IMG_3119Ms. Merel Nissenberg is the President of the National Alliance of State Prostate Cancer Coalitions, a nation-wide organization comprised of state prostate cancer coalitions dedicated to saving men’s lives and enhancing the quality of life of prostate cancer patients and their families through awareness, education, and the development of a public policy network.

She offers two views of hypofractionated radiotherapy for prostate cancer.

NASPCC supports the use of new treatments and therapies that good evidence shows help prostate cancer patients, but only those that do not have more risks than benefits as compared to conventional care. Consider radiation therapy in prostate cancer. As radiation therapists and medical oncologists consider future trends in radiation therapy for prostate cancer, there are two settings in which the idea of hypofractionated radiotherapy is being explored. It may not yet be ready for prime time.

The first setting is either the postoperative adjuvant period for prostate cancer patients with aggressive pathological features following radical prostatectomy or as salvage therapy for patients with biochemical recurrence after prostatectomy. Although there is now evidence from Phase III trials supporting the use of hypofractionation in terms of good biochemical control and favorable short-term toxicity, the role of such radiotherapy in these patients is still considered investigational due to conflicting results with long-term genitourinary late toxicity.

The second setting involves men with localized prostate cancer who are often treated with external beam radiation therapy (EBRT) as their primary treatment, with treatments given over the course of 8-9 weeks. For these types of localized prostate cancer patients, trials are now being conducted to ascertain the noninferiority of hypofractionation.

That is, can larger doses of radiation per treatment over a shorter time be just as effective as standard EBRT and with no increased toxicity?

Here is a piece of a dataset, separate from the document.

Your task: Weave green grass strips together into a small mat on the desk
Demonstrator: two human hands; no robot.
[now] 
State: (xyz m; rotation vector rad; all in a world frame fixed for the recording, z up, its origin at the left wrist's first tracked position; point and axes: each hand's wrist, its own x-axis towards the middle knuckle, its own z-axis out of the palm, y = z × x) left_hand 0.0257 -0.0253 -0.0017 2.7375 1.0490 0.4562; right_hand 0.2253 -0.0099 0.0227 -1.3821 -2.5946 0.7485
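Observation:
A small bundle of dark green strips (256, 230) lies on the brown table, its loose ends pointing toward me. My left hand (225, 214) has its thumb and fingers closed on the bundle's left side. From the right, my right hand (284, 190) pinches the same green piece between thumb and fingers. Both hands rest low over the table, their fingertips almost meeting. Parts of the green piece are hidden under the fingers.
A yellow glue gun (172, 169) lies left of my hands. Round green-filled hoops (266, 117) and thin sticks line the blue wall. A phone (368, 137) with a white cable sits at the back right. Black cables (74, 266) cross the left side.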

In one such trial reported in Journal of Clinical Oncology in 2017 (V35, no. 17, 1884-1890), intermediate risk patients were randomized to either conventional radiotherapy of 78 Gy in 39 fractions over 8 weeks (598 patients) or to hypofractionated radiotherapy of 60 Gy in 20 fractions over 4 weeks (608 patients). No androgen deprivation was allowed during the trial.

The primary outcome was “biochemical-clinical failure” (BCF), defined as the first occurrence of any one of 4 outcomes: PSA failure, hormonal intervention, clinical evidence of local or distant failure, or death as a result of prostate cancer. Median follow-up was 6 years.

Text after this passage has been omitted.